We could also package the supplies we use for our lemonade stand, and offer to provide these packages to people who want to make and sell our exact kind of lemonade. People could logon to our website and order a kit to make their very own lemonade stand. Because we are the ones creating the package, when someone buys it, they will get the exact same lemonade supplies and be able to make the stand to our exact specifications. Now, let’s assume that there is a website where folks can sell all kinds of these kits, each with their own variations. This would be equivalent to a Docker registry. Anyone could place their own kits of supplies (their images) onto the registry. When someone buys one (or checks an image out of a registry), they are able to exactly reproduce the intent of the seller.
The last step is to simply run our lemonade stand! This will require a person to man the stand, make the lemonade from our specified recipe, and sell lemonade to customers. This functioning stand is our container - it is a contained instance of our successful lemonade franchise. In Docker, a container is defined as a “runnable instance of an image”. Generally, a container exists to run an application. In our case, the application is the selling of lemonade to passers by.

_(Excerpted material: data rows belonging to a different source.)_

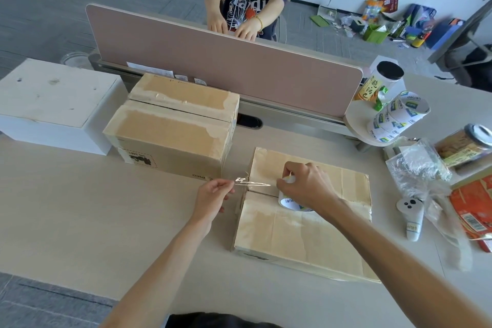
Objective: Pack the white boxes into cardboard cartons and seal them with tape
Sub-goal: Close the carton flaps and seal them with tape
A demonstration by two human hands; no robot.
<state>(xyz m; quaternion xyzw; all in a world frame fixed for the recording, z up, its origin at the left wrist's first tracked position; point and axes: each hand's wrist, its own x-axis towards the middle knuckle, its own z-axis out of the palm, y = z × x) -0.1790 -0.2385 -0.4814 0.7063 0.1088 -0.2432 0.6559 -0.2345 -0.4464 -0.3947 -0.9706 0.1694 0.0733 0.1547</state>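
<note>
Step in hand: sealing. Near carton point(306, 237): flaps closed, on the worktop point(106, 221). Your right hand point(306, 186): grip around the tape roll point(288, 201), on the carton's seam. Your left hand point(213, 192): grip pinching the tape strip point(253, 183), stretched past the carton's left edge. Next, likely: lay the strip along the seam and press it flat.

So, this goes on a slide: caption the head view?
Left hand pinches clear tape stretched from the roll the right hand holds on a carton.
</note>
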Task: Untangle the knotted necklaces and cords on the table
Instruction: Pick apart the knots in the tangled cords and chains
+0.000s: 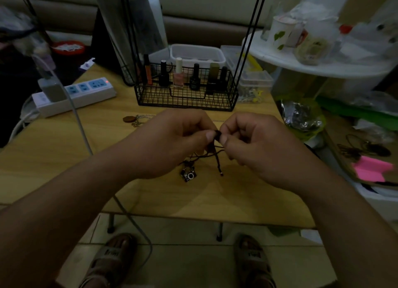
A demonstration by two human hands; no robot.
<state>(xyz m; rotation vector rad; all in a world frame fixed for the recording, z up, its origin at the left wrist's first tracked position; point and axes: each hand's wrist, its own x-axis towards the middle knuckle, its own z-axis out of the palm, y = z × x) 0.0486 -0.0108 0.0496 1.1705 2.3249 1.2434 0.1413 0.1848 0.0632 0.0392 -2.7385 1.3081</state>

While there are some idiosyncracies that make this example slightly different, it’s overall a decent encapsulation of the big idea of Docker - we define a set of steps and ingredients (possibly libraries and packages) in a written manifest (Dockerfile) that tells someone what to purchase and how to set it up (an image), such that once they follow the instructions in our manifest, they can run the lemonade stand (the container) and sell lemonade (the application).
What’s the big deal?
Our goal in this example isn’t simply to setup our own lemonade stand, run it once, and never think about it again. Our goal was ultimately to allow anyone to run the same lemonade stand, so long as they had all of the right materials, and be able to run it again and again, having the lemonade taste equally delicious and sell just as well. If we made the lemonade and mailed it, it would taste right by the time it got there. If we told them the recipe but weren’t specific about the brand of sugar or the ripeness of the lemons, they might make it differently than us. If they have the exact recipe, but don’t know how we assembled the stand itself, they might not have the right equipment to draw in the same number of buyers.
The idea with Docker is the same. If we develop an application entirely on our local machine, deployment then becomes really complicated - if we want someone else to be able to run our application on their machine, how will we know that it will work exactly the same? The answer is that we can’t - unless of course we send them our whole machine.
That is the essence of Docker. It defines a contained “machine” on which an application will run. This way, instead of sending someone a few Python files and telling them to run it, we can also send them the environment that they will run those files on, ensuring that the code will work exactly the same no matter who we send it to - it will always be running in the exact same environment, within the container that we have defined.